I'd read the book. Like most everyone else, I really enjoyed it. When you love the book, you worry what the movie will do to it.
Fear not, book clubs. Hollywood's The Help is very well done.
The movie gave me nearly the same images I'd conjurred in my head as I'd read the book. I can't recall a better book to big-screen transformation. I was mostly impressed with the Southern accents, too. Southern cliches aren't pounded over the viewer's head, either, but there were just enough Southern sayins' to make it authentic. Sissy Spacek, as Hilly's mama, is wonderful, and reminded me of my own Mamaw when she said, I'm watching my story! That translates, for those of you who don't know, to...watching a soap opera.
Though it's been a while since I read the book, there was nothing I can recall of note that wasn't portrayed in the movie; the screenplay stays very true to Kathryn Stockett's pages. Yes, even the pie...

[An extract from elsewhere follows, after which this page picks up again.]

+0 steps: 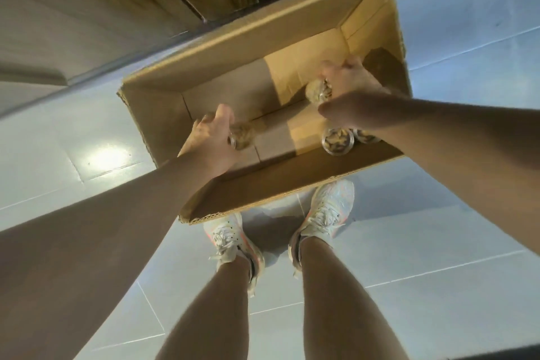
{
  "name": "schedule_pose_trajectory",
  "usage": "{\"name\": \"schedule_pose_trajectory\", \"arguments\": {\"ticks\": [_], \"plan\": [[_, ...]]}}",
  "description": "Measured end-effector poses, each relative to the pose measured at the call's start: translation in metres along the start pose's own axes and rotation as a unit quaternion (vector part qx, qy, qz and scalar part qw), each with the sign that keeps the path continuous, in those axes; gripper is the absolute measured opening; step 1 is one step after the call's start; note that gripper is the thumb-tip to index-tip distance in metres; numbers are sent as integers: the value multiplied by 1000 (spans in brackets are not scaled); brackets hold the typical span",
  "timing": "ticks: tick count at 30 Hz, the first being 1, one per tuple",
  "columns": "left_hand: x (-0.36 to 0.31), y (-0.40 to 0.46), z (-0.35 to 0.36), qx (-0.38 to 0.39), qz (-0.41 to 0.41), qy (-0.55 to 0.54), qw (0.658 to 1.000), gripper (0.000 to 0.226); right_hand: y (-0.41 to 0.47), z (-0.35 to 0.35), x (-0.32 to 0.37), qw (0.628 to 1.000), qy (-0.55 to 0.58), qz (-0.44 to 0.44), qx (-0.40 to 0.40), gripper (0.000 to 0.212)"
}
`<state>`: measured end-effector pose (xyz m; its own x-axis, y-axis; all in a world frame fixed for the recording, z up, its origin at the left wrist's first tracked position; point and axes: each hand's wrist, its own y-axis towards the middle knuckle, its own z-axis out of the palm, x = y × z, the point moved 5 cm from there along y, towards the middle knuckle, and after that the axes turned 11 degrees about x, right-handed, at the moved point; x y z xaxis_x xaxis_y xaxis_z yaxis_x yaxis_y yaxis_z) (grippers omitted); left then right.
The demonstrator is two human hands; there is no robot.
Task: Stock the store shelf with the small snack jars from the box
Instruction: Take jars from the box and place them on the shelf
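An open cardboard box (222, 38) stands on the tiled floor in front of my feet. Inside it, my left hand (209, 137) grips a small clear snack jar (244, 134) filled with light brown pieces, near the box's left end. At the right end my right hand (347, 82) grips another snack jar (317, 90) of the same kind, raised a little above the bottom. Two more jars (337, 140) stand on the box floor below my right wrist, one partly hidden by my forearm.
A wooden shelf unit (87, 9) rises at the upper left, just beyond the box. Pale floor tiles (467, 23) surround the box. My two feet in white shoes (327, 210) stand close to the box's near wall.
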<state>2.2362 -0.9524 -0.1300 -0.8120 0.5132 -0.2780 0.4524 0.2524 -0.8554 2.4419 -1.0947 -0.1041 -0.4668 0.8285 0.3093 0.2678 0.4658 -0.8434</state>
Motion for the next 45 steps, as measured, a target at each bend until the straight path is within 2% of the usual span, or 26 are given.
{"name": "schedule_pose_trajectory", "arguments": {"ticks": [2,5,7,10,13,17,23,25,28,32,34,38,41,45], "plan": [[-27,-20,-19,-7,42,22,999,52,-26,-16,3,1000,2,15,23,61],[-73,-52,-58,-16,106,55,993,56,-69,-48,5,999,-24,25,3,54],[-106,-77,-88,-27,135,88,987,55,-99,-76,8,999,-9,39,-15,50],[-155,-119,-138,-47,190,128,972,49,-151,-121,18,997,17,45,-63,56],[-200,-170,-190,-37,236,147,960,46,-205,-160,30,992,33,60,-109,48],[-249,-255,-239,-51,285,196,937,47,-299,-214,50,986,41,96,-132,43],[-304,-416,-298,-93,324,256,906,47,-477,-287,96,980,-12,106,-169,34],[-319,-472,-317,-116,350,266,891,50,-535,-298,109,973,-8,113,-199,37],[-333,-554,-348,-130,371,256,883,56,-614,-311,133,963,7,128,-239,58],[-352,-652,-386,-140,403,242,872,69,-707,-318,157,942,97,107,-303,71],[-364,-692,-396,-144,422,251,859,62,-750,-316,163,927,128,90,-340,71],[-389,-756,-402,-161,460,289,824,59,-828,-311,173,893,119,95,-423,57],[-409,-792,-392,-154,482,318,801,59,-874,-302,171,878,125,118,-447,53],[-433,-836,-369,-144,513,329,780,71,-933,-284,161,864,129,152,-461,54]]}}
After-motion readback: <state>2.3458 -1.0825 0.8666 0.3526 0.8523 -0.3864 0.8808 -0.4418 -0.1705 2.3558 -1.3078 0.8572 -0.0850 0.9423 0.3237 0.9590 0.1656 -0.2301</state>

When talk of this film began, critics questioned if the movie would dare go there, and really show the ugliest sides of racism down South. While I didn't live then, in 1960s Mississippi, I can't say for sure, but I can say that this isn't a sneak-your-champers-into-the-theater kind of girl's night movie. I'm an expert, and a fan of those kinds of movies. I mean, it not Roots or anything, but if not for the pretty dresses and pretty ladies and the mass appeal already in place from the book, it'd maybe even border on Film. There's no real romance sidebar. There's no shopping scene. As in the book, the story stays centered on the plight and courage of the black maids, Minnie + Abilene, and the white, single, career-focused Skeeter (a minority herself) to take up a cause not endorsed by the Junior League.
You'll hear the N word. You'll gasp a little at things said and done. If you're a white Southern woman, you'll be a little embarassed, even in 2011 'cause we all still know a Miss Hilly...and may even have her on our Christmas card list.
In the end, though, you'll laugh through your tears. And as the credits roll, you just might clap, as everyone in the theater did last night.
The Help opens everywhere August 12.